Atleta de 43 anos está detido sem possibilidade de fiança e pode enfrentar penas severas que podem ultrapassar 50 anos de prisão
Lívia Gennari Publicado em 24/06/2025, às 16h55
O ex-jogador de futebol Marcelo Saragosa, de 43 anos, foi preso na última sexta-feira (20) em Greenbrier, na Virgínia Ocidental, nos Estados Unidos, sob acusações graves de agressão sexual e sequestro. Ele permanece detido na Southern Regional Jail, sem direito à fiança para parte das acusações.
Segundo as autoridades locais, Saragosa teria forçado a vítima a manter contato sexual sem consentimento. De acordo com a legislação da Virgínia Ocidental, onde Marcelo Saragosa foi preso, as acusações de agressão sexual e sequestro são consideradas crimes graves.
A pena para agressão sexual pode variar de 5 a 20 anos de prisão, enquanto o sequestro pode resultar em até 30 anos de reclusão, dependendo das circunstâncias do caso. Somadas, as penalidades podem chegar a várias décadas de prisão, caso Saragosa seja condenado em todas as acusações.
Carreira
Natural de Campo Grande, no Mato Grosso do Sul, Marcelo Saragosa construiu uma carreira no futebol brasileiro e internacional. Revelado pelo São Paulo Futebol Clube em 2003, atuava como volante e, ao longo de sua trajetória, também passou pelo Náutico, em 2005.
Pouco tempo depois, Saragosa foi transferido para os Estados Unidos, onde defendeu equipes como Los Angeles Galaxy e Tampa Bay Rowdies. Após encerrar a carreira como jogador, em 2019, Saragosa assumiu a função de Diretor de Operações de Futebol no Austin Bold FC, time da segunda divisão norte-americana.
Até o momento, a defesa do ex-jogador não se pronunciou oficialmente sobre o caso.

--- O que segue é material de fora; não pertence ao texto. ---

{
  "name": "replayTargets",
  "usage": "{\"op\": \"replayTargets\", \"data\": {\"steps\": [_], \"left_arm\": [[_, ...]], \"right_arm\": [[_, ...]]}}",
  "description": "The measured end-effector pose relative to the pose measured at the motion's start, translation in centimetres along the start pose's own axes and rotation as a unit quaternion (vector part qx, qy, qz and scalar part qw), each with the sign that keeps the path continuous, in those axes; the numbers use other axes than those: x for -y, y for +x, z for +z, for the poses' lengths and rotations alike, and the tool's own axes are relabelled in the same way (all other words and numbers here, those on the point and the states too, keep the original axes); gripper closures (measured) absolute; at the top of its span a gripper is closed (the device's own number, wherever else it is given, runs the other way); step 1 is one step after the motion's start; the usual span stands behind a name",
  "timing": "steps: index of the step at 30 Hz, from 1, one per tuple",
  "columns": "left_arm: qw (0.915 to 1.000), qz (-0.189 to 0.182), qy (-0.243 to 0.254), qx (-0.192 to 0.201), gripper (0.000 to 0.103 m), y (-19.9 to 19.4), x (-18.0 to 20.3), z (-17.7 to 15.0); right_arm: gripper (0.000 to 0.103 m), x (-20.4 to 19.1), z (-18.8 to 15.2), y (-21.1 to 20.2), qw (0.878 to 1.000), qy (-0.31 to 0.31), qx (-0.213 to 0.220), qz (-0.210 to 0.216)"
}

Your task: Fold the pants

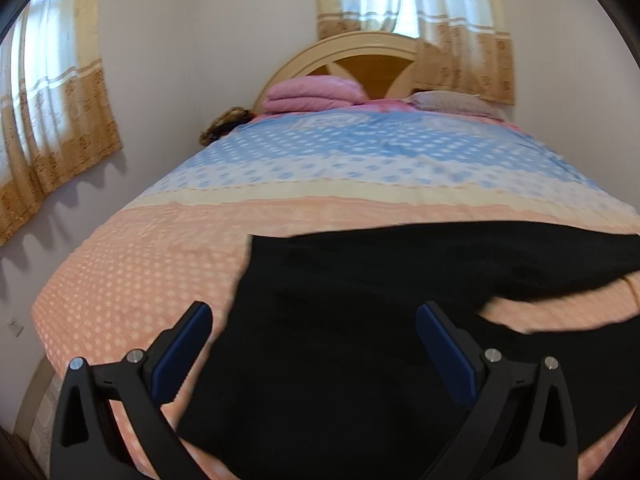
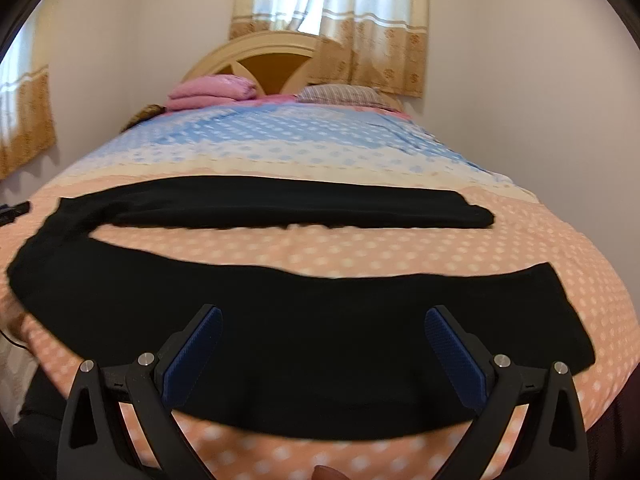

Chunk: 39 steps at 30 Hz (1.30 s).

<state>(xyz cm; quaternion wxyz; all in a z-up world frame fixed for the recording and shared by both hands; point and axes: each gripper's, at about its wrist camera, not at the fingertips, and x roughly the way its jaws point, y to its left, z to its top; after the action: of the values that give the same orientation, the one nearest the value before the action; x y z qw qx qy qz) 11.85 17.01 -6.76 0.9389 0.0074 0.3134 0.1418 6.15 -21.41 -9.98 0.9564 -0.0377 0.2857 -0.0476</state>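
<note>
Two grippers over a bed, both spread wide with nothing between the fingers. The black pants (image 2: 280, 320) are laid out flat on the peach dotted end of the bedspread (image 2: 400, 248), running sideways across the bed with the legs split apart in a long V. Waist end is off to the left, cuffs off to the right. The far leg lies straight across near where the peach band meets the cream stripe, and the near leg curves across the front, a strip of bare bedspread between them.

The left gripper (image 1: 314, 316) hangs above the waist part of the pants (image 1: 360, 340), its left finger over bare bedspread (image 1: 120, 280) and its right one over black fabric. The right gripper (image 2: 322, 318) sits above the near leg, both blue pads over the cloth. Can't tell if either one actually touches the fabric.

Further up, the bedspread turns blue with dots, then there's a folded pink blanket (image 2: 212, 90) and a checked pillow (image 2: 340, 94) against a cream arched headboard (image 2: 256, 50). Curtains (image 2: 332, 28) hang behind it, and the left wrist view is a bit blurry
</note>
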Motion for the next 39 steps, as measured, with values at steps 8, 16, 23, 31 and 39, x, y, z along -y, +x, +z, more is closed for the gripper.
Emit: {"op": "replayTargets", "data": {"steps": [8, 16, 23, 31, 39], "left_arm": [[0.9995, 0.009, -0.012, -0.028, 0.0, 3.9, -1.4, 1.2], [0.9989, 0.007, 0.013, -0.045, 0.0, 7.4, -1.3, 3.3], [0.9966, -0.001, 0.013, -0.081, 0.0, 11.2, -2.3, 4.9], [0.9913, -0.002, 0.007, -0.132, 0.0, 15.7, -3.9, 5.4], [0.9846, -0.07, -0.024, -0.158, 0.017, 17.8, -5.4, 5.7]], "right_arm": [[0.001, 1.4, 2.5, 3.1, 1.0, -0.002, -0.018, -0.008], [0.001, 3.1, 5.7, 5.7, 1.0, 0.003, -0.018, -0.007], [0.001, 6.2, 8.1, 8.5, 0.999, 0.02, -0.035, -0.015], [0.002, 11.2, 10.0, 12.0, 0.994, 0.074, -0.075, -0.017], [0.016, 16.7, 10.9, 15.3, 0.984, 0.137, -0.113, -0.033]]}}
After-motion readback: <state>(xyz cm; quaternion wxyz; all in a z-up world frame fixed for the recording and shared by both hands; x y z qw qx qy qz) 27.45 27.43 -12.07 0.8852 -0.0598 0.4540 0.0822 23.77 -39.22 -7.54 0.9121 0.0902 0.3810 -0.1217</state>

Violência sexual no mundo do futebol
Infelizmente, Marcelo Saragosa não é o primeiro nome do futebol a se envolver em casos de agressão sexual ou violência contra mulheres. Nos últimos anos, diversos jogadores e ex-atletas tiveram seus nomes associados a denúncias e prisões relacionadas a esses crimes.

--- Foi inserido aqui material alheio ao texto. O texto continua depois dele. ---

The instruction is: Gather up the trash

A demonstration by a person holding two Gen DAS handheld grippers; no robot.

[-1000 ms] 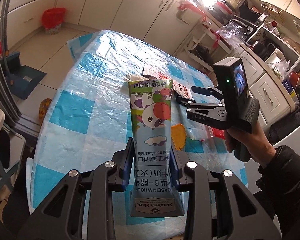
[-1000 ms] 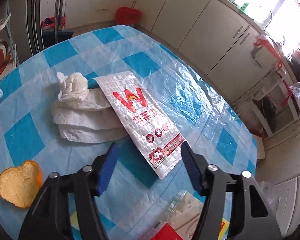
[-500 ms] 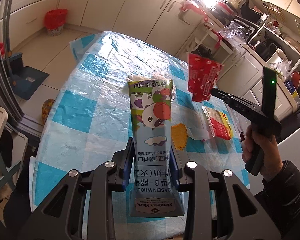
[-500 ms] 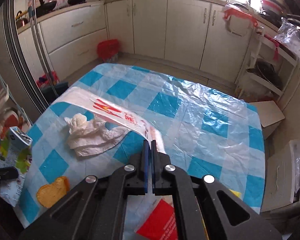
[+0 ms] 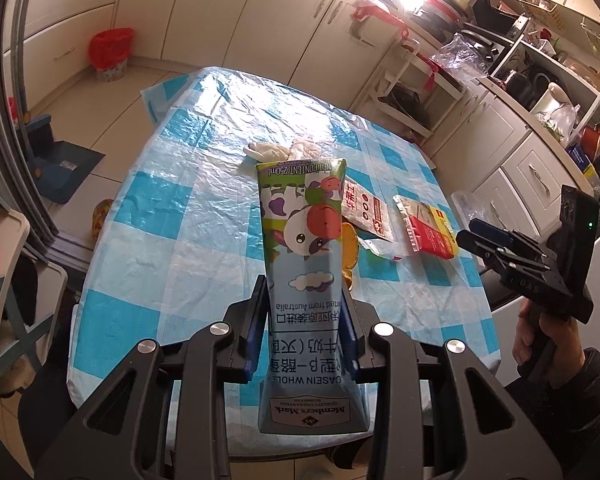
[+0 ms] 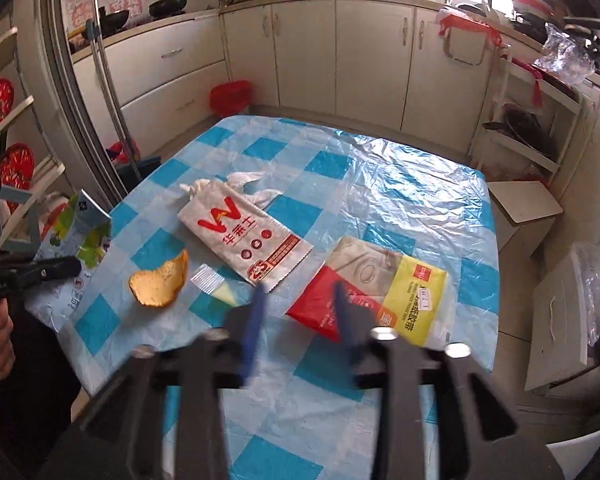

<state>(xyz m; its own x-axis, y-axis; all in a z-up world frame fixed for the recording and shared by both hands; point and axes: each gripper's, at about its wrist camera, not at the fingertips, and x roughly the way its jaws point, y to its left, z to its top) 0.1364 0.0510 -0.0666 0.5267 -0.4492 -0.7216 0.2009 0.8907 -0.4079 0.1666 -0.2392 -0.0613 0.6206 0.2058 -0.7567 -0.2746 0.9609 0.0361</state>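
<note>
My left gripper (image 5: 304, 292) is shut on a purple-and-green milk carton (image 5: 302, 240), held upright over the near table edge. In the right wrist view the carton (image 6: 84, 236) shows at the far left. My right gripper (image 6: 298, 304) hovers above the table with its jaws opening and nothing between them; in the left wrist view the right gripper (image 5: 472, 234) is off the table's right side. A white snack wrapper with red print (image 6: 244, 236) lies flat on the cloth just beyond it. An orange peel (image 6: 160, 284), a red-and-yellow packet (image 6: 380, 292) and crumpled tissue (image 6: 248, 184) also lie there.
The table wears a blue-and-white checked plastic cloth (image 6: 400, 208). A small clear wrapper (image 6: 208, 280) lies by the peel. A red-lined bin (image 6: 230, 98) stands by the cabinets. A cardboard box (image 6: 520, 208) sits on the floor to the right, and a chair (image 5: 4, 280) stands at the left.
The right gripper shut on the white wrapper, lifted it, then let go. The wrapper lies on the table again and the right gripper has drawn back, jaws apart. The left still holds the carton.
</note>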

Um dos casos mais emblemáticos foi o do ex-jogador Robinho, condenado em segunda instância na Itália por estupro coletivo ocorrido em 2013. Embora recorra da decisão, Robinho enfrenta um processo judicial que tem impactado significativamente sua carreira e imagem. O Supremo Tribunal Federal (STF) agendou para o dia 6 de agosto o julgamento do recurso apresentado pela defesa do ex-jogador santista.

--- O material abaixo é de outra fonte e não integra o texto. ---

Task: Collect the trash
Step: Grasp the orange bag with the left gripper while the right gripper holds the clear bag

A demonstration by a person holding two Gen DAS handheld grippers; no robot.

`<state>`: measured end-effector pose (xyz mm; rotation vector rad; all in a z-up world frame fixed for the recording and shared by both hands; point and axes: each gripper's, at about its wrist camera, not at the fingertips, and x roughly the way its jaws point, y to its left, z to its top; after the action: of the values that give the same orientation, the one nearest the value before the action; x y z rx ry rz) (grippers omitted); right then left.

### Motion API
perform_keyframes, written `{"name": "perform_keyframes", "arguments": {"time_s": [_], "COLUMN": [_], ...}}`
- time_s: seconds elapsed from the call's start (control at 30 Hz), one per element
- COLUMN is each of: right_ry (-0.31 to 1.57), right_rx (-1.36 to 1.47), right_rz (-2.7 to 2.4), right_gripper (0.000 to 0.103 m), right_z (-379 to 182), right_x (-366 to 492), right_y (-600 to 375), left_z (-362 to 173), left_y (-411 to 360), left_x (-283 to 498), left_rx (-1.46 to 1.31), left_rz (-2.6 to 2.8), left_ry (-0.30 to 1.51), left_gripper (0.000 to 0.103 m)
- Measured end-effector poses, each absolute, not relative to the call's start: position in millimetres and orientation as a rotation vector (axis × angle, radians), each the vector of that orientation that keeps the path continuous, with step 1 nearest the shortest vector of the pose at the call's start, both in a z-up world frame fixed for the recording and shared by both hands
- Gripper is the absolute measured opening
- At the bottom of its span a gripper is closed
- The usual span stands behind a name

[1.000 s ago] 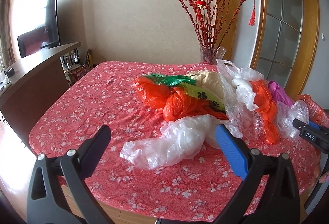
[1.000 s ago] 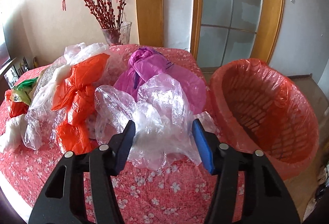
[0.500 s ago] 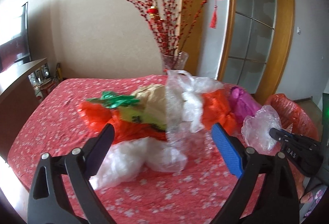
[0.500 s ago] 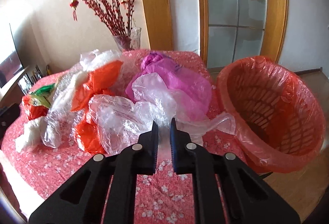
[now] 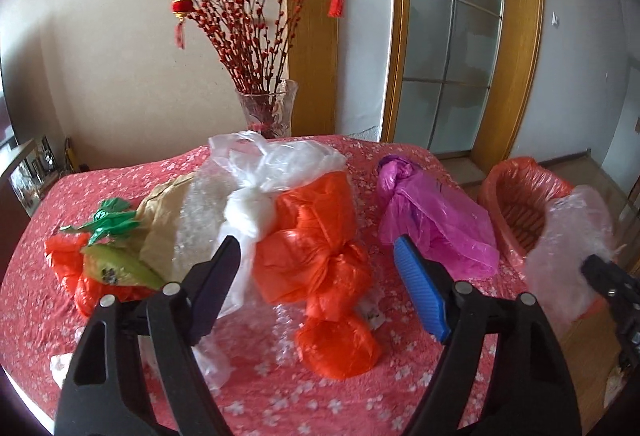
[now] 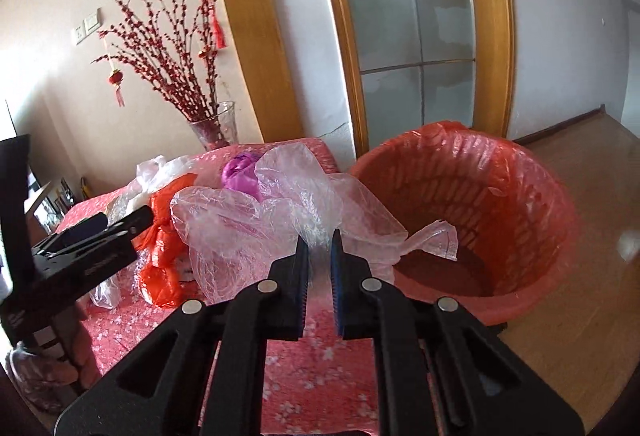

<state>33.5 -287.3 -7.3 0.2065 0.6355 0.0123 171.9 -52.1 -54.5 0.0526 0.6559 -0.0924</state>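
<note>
- Right gripper [image 6: 320, 256] clamped narrow on a crumpled clear plastic bag [image 6: 280, 212], lifted off the table [image 6: 296, 356] and hanging just beside the rim of the red bin [image 6: 520, 204].
- Left gripper [image 5: 316, 276] wide but closing, pads clear of everything; an orange bag [image 5: 316, 256] lying on the table beyond the gap, untouched as far as can be seen.
- Left on the flowered cloth: a purple bag [image 5: 432, 220], a white knotted bag [image 5: 250, 208], a beige bag [image 5: 164, 212], and a green and orange bundle [image 5: 100, 236] at the far left.
- Glass vase [image 5: 268, 108] of red twigs at the table's far edge.
- Bin lined with red film; apparently empty, though the bottom is dim.
</note>
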Motion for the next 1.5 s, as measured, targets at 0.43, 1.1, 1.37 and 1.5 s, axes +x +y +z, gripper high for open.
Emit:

Outro caso que chamou atenção foi o do goleiro Bruno Fernandes de Souza, condenado no Brasil pelo assassinato da modelo Eliza Samudio, crime que envolve sequestro, homicídio e violência contra a mulher. Atualmente, Bruno cumpre pena em liberde condicional, após decisão da Justiça do Rio de Janeiro, que em janeiro de 2023, concedeu o benefício após ele cumprir cerca de dois terços da pena e demonstrar bom comportamento durante o regime semiaberto domiciliar.
Ainda no cenário nacional, o ex-jogador Daniel Alves também foi acusado e chegou a ser condenado na Espanha por agressão sexual. No entanto, em março de 2025, o Tribunal Superior de Justiça da Catalunha anulou sua condenação, citando “insuficiência de provas” e inconsistências no depoimento da vítima em comparação com imagens de câmeras de segurança, o que levou à absolvição do atleta.
Tais casos ressaltam a importância de combater a violência contra a mulher e assegurar que todas as vítimas tenham acesso à justiça de forma efetiva e imparcial.